Only one span of the listing below should come back. It runs from the line with "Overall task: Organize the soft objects" through the line with "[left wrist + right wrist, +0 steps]", and each of its lines must be reproduced exactly.
START TASK INPUT
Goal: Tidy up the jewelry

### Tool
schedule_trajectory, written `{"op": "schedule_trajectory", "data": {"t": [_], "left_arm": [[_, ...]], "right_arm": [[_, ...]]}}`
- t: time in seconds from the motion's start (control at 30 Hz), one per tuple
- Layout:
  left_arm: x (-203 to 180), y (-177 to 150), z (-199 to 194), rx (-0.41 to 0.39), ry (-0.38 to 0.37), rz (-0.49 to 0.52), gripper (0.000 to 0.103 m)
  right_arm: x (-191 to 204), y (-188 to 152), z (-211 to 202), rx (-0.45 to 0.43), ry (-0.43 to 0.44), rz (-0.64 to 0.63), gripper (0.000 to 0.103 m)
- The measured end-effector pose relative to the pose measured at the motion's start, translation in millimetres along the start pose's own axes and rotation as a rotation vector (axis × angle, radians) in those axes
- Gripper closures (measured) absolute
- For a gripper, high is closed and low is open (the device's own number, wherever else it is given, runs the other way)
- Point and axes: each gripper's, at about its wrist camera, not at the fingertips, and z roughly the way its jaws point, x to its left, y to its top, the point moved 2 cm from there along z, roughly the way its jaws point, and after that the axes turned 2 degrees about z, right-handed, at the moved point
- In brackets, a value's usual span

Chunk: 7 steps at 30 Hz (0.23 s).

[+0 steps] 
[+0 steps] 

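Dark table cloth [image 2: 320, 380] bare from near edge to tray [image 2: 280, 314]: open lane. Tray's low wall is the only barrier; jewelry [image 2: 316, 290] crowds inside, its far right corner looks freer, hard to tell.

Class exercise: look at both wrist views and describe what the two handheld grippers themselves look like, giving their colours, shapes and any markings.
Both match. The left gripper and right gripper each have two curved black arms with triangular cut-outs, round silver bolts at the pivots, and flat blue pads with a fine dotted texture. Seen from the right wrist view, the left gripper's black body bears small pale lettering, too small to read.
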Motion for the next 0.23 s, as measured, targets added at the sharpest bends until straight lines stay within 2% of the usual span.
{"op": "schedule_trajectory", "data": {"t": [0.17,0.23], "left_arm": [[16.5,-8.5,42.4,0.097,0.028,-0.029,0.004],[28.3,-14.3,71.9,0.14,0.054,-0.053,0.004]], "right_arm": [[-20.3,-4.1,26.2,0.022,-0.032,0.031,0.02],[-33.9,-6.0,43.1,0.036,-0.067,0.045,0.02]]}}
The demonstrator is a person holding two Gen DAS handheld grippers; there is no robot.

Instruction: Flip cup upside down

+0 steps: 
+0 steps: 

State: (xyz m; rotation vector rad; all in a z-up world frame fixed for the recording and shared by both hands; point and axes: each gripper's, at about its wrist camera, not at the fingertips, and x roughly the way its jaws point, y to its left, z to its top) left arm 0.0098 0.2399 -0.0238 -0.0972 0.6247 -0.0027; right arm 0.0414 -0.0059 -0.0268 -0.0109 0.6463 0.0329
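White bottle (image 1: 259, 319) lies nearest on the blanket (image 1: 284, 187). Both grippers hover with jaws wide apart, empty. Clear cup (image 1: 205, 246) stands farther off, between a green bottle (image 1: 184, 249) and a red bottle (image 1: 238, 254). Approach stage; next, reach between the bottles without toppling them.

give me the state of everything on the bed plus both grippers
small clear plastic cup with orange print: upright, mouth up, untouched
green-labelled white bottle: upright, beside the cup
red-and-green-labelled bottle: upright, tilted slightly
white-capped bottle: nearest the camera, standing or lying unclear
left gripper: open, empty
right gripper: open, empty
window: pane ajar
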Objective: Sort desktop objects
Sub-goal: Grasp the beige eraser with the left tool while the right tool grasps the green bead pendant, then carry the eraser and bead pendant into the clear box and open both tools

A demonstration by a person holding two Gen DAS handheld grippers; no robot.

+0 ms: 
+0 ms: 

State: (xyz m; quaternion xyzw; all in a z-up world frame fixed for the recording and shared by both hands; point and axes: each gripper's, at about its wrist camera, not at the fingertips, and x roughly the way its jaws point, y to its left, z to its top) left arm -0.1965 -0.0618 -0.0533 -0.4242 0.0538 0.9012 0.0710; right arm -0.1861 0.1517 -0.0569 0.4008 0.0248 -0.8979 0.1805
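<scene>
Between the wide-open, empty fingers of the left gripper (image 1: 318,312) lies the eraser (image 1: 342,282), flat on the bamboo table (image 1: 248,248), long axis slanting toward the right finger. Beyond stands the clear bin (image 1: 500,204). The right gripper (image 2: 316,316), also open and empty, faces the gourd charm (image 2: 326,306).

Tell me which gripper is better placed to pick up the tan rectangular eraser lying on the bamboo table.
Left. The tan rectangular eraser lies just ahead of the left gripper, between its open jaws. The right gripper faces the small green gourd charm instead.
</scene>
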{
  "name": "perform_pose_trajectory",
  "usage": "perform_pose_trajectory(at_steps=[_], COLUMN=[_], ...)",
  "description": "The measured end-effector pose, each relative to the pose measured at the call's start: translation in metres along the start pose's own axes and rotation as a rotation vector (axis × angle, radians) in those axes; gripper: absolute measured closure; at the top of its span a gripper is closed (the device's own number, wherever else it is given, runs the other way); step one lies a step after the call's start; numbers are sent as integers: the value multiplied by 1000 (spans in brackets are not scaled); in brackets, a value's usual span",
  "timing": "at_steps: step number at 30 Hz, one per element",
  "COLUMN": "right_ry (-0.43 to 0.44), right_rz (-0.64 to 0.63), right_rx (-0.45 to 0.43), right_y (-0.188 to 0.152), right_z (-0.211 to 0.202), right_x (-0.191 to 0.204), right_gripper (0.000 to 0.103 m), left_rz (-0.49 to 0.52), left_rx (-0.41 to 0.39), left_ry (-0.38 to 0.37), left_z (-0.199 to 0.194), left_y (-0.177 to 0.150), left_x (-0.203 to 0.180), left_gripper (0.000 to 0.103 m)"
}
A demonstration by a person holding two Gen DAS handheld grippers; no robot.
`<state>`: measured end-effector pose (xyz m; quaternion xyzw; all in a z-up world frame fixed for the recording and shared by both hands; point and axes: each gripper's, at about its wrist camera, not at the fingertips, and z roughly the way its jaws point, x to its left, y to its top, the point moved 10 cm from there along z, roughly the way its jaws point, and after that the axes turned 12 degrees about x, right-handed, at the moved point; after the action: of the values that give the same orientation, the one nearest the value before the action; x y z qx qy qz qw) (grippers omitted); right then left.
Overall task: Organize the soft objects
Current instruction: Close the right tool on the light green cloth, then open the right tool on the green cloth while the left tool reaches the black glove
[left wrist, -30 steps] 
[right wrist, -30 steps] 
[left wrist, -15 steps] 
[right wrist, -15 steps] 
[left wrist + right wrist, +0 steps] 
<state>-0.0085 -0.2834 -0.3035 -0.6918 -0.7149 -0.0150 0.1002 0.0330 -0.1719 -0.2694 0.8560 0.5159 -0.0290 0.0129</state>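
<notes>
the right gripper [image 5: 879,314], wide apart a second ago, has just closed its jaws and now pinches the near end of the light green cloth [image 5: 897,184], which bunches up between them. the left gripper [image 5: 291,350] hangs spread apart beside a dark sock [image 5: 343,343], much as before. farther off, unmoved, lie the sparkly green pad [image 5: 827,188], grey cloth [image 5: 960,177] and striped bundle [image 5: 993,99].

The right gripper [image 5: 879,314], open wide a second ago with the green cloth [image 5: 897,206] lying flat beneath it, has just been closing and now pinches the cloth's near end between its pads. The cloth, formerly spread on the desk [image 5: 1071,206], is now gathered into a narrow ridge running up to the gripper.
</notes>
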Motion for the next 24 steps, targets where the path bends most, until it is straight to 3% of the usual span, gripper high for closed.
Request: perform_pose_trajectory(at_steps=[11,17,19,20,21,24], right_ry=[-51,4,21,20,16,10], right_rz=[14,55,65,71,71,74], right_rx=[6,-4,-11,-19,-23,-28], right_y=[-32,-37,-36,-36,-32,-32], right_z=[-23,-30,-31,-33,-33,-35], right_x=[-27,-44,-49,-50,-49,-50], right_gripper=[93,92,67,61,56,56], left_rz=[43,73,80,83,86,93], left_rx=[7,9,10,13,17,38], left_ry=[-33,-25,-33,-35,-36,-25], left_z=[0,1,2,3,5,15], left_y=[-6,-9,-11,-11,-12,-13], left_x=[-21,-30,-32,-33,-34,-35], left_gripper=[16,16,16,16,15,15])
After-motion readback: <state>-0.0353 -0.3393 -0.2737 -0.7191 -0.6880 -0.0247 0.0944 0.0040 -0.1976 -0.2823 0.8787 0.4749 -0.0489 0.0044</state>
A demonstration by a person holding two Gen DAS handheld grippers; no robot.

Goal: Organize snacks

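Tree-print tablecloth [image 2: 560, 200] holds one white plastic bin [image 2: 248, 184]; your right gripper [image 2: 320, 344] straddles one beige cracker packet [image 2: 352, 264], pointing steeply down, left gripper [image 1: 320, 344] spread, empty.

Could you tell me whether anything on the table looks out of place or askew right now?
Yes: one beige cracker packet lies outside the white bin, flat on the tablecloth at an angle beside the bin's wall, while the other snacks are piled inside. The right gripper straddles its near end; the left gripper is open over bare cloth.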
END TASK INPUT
● YOUR RESPONSE
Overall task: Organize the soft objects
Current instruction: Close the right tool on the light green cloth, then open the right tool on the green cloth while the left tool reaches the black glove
[left wrist, -30 steps] 
[right wrist, -30 steps] 
[left wrist, -15 steps] 
[right wrist, -15 steps] 
[left wrist + right wrist, +0 steps] 

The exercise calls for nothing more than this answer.